PROBLEM REQUIREMENTS - In the records below, find each line with "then" and copy it.
(INFORMATION GIVEN)
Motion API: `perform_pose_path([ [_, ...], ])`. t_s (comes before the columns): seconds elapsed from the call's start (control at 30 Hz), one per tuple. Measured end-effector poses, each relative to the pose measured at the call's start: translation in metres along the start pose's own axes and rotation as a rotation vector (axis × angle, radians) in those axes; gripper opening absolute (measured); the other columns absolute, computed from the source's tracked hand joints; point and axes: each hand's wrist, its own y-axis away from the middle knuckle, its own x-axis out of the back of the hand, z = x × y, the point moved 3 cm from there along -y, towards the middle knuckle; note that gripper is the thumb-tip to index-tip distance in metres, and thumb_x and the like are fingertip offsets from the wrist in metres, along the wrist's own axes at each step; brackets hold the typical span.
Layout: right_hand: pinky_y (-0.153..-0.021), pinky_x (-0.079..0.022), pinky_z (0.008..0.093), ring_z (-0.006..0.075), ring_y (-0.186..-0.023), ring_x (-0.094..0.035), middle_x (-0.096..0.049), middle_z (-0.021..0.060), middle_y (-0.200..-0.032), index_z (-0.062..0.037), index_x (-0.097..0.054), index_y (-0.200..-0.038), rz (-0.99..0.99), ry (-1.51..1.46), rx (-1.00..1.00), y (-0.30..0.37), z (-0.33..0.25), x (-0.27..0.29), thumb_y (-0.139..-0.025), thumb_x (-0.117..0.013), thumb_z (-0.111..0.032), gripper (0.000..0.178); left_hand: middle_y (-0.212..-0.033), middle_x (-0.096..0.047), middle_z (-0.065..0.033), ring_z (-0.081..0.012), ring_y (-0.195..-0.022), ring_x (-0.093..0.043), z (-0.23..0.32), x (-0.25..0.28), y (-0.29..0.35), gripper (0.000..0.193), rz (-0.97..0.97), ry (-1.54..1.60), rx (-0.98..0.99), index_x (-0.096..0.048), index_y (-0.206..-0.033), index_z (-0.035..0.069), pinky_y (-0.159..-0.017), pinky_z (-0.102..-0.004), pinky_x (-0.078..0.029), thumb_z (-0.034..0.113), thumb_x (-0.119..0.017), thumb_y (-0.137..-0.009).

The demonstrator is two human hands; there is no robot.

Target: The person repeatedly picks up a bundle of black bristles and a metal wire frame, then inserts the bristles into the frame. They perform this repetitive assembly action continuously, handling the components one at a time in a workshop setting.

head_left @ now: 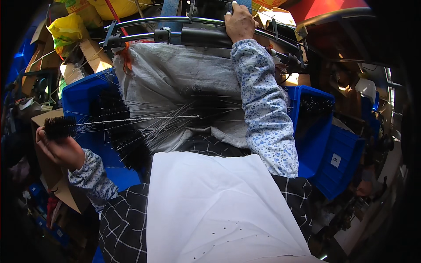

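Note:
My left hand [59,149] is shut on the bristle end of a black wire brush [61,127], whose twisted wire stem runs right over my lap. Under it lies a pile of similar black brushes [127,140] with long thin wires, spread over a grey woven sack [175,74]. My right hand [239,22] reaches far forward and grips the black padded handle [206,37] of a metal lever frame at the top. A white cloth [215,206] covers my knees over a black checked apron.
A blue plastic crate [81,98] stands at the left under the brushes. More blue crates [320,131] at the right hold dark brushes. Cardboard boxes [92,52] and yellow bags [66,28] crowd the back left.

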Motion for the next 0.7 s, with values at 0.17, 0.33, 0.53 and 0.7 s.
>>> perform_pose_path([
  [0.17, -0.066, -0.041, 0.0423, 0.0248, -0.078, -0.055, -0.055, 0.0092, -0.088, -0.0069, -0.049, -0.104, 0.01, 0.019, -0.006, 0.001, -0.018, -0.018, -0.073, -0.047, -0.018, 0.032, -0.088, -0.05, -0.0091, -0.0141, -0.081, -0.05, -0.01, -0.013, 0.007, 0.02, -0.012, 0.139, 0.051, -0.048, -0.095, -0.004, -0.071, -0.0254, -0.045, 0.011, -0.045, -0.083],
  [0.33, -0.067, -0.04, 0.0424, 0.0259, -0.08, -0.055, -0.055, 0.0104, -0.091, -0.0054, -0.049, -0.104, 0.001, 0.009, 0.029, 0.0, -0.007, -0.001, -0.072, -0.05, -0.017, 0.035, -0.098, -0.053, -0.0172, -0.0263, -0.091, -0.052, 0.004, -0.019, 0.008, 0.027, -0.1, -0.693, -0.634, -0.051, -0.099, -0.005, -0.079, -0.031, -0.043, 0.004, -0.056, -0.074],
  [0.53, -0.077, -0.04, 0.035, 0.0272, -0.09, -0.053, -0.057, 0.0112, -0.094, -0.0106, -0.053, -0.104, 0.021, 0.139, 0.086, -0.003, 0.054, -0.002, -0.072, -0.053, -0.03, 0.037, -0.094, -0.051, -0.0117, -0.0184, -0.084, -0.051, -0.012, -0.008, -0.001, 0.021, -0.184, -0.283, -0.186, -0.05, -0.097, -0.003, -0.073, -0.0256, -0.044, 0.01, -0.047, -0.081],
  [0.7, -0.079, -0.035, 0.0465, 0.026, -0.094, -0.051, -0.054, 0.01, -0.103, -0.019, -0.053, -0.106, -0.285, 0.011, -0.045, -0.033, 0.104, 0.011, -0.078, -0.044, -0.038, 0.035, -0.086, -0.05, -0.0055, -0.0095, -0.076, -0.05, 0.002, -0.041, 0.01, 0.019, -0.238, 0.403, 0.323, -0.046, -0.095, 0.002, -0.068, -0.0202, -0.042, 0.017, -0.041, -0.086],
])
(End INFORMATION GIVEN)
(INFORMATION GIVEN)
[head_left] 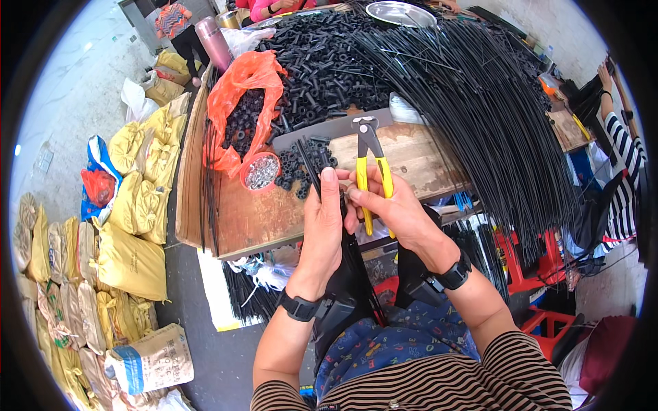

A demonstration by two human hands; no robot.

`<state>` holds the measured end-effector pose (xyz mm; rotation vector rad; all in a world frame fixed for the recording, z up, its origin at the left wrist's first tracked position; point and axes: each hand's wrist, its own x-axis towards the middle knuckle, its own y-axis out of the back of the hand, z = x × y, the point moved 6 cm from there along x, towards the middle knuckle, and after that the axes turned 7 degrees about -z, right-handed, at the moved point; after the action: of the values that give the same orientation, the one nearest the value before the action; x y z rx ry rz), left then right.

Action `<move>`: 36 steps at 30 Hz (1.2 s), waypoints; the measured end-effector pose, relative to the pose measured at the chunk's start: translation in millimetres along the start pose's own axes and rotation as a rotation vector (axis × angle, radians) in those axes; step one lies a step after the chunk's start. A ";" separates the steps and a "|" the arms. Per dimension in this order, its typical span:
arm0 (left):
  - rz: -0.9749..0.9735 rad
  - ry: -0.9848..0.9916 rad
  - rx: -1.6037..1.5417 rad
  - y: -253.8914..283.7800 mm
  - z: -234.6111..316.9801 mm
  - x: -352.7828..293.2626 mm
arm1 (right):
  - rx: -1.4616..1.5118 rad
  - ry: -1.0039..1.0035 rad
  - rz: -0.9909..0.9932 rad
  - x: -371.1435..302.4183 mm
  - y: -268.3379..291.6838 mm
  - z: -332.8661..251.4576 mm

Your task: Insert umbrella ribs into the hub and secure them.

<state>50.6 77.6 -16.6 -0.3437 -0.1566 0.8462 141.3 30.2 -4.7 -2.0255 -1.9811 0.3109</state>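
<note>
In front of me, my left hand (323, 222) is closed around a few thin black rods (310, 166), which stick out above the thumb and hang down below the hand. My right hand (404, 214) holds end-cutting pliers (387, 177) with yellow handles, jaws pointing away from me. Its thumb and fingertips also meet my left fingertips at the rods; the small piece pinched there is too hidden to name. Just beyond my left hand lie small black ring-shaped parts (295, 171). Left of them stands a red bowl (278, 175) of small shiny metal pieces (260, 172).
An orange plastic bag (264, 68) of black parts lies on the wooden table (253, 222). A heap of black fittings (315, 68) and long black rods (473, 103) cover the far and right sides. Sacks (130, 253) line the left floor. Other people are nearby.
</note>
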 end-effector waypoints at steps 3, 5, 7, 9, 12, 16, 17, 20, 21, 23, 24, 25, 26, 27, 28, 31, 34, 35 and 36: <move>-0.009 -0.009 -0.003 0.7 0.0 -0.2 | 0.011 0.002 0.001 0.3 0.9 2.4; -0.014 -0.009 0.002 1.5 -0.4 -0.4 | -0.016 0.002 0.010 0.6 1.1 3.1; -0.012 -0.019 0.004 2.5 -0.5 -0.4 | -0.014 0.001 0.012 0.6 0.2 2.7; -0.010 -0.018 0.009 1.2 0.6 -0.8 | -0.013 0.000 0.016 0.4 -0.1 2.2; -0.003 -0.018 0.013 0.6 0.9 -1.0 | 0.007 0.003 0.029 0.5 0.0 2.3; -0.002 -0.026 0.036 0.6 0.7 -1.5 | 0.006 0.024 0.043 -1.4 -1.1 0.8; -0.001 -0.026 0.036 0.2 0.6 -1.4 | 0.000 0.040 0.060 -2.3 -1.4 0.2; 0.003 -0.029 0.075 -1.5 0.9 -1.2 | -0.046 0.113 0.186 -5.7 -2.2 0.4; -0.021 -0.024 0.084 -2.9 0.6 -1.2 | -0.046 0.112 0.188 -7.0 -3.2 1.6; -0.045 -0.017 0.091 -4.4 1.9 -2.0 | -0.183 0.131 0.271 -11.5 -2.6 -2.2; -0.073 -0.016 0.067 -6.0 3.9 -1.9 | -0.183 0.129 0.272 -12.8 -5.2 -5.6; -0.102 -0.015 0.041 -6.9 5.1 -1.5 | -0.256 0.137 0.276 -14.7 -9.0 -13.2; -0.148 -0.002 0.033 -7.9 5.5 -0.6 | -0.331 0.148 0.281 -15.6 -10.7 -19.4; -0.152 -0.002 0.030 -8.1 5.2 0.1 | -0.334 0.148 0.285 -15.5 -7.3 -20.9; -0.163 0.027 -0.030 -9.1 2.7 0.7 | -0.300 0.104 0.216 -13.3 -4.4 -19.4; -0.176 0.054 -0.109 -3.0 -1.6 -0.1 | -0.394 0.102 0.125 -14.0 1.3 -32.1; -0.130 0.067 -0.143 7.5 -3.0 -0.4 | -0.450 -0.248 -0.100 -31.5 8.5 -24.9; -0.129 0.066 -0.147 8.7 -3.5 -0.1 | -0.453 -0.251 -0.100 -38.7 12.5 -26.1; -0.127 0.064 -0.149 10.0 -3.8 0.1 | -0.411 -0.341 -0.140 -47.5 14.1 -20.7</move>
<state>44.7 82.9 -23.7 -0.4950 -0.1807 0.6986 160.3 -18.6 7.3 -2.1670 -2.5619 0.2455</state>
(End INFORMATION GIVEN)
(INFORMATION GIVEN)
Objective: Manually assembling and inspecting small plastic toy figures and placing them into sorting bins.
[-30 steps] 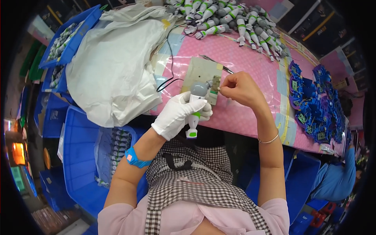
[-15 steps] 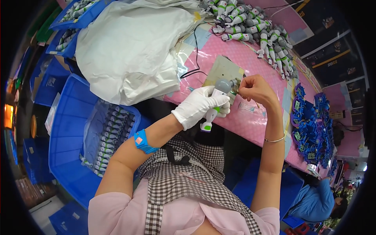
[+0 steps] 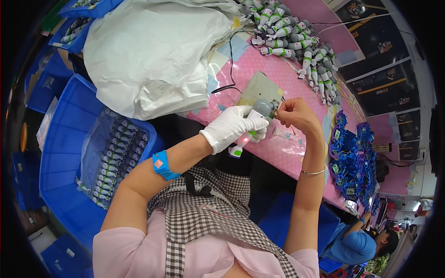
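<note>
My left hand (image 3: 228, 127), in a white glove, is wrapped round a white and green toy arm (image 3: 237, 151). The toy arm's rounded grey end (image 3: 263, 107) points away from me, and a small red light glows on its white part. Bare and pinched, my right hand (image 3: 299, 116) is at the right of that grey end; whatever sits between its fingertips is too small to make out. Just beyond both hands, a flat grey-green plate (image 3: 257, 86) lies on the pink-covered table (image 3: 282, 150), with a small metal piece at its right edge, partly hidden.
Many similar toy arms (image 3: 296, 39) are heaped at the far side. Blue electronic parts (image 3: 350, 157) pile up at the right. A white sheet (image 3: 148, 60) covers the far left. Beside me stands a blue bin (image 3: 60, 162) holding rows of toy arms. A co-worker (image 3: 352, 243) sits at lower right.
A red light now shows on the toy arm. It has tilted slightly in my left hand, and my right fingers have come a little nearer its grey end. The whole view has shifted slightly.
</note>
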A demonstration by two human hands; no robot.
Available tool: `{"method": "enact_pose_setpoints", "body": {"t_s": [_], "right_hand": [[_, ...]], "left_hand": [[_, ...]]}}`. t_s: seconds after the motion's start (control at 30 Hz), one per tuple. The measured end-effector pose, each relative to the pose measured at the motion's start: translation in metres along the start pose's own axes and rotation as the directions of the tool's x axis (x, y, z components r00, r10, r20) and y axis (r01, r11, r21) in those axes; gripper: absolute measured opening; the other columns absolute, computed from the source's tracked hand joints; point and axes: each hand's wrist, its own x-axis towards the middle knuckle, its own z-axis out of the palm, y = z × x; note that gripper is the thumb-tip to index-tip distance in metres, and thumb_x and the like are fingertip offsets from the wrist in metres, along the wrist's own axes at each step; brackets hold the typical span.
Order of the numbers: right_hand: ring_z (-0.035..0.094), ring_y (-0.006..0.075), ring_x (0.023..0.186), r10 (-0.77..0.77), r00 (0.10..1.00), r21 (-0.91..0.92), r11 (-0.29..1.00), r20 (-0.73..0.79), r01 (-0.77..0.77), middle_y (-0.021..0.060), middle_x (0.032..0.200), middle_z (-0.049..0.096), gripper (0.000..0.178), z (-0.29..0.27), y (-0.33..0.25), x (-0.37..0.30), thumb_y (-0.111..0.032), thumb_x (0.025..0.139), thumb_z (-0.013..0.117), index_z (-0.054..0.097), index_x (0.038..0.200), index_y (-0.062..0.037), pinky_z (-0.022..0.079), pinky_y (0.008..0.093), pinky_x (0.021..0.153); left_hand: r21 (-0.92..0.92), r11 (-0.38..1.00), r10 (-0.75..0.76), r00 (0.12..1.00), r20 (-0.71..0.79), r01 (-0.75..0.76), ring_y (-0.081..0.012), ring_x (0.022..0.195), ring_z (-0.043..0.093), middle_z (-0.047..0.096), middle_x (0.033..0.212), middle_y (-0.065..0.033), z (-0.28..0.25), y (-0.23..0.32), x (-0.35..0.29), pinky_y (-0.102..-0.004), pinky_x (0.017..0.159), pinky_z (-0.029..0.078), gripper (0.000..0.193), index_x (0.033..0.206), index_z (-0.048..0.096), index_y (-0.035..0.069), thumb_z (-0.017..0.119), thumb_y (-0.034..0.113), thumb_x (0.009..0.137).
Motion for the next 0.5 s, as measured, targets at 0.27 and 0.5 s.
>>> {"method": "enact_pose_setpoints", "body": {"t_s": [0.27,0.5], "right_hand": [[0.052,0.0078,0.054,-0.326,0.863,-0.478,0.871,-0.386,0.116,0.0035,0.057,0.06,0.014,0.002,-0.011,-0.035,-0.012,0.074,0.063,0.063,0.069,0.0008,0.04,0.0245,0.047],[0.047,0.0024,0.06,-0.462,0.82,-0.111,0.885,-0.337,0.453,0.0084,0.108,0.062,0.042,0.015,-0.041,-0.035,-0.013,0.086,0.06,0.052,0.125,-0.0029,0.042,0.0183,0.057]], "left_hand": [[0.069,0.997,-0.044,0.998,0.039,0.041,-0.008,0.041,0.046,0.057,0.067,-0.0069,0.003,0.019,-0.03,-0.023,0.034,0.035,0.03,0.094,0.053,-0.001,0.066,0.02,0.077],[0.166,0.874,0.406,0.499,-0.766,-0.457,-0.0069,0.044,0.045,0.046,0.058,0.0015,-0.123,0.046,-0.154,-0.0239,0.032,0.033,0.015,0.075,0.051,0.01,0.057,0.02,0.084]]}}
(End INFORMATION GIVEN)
OUTPUT -
Target: The person repeatedly picks up a bundle of black bristles and a metal wire frame, then inserts the bristles into the frame. They perform this repetitive assembly action continuously, handling the components one at a time in a workshop setting.
`<state>` holds the measured end-effector pose (xyz mm; rotation vector rad; all in a world frame fixed for the recording, z up, its origin at the left wrist's first tracked position; point and axes: each hand's wrist, its own x-axis towards the middle knuckle, its own y-axis out of the back of the hand, z = x × y, the point moved 6 cm from there along x, towards the middle knuckle, and after that the axes turned 7 degrees about -z, right-handed, at the moved point; after the action: of the values that give the same orientation, the one nearest the value before the action; x y z rx ry rz), left then right.

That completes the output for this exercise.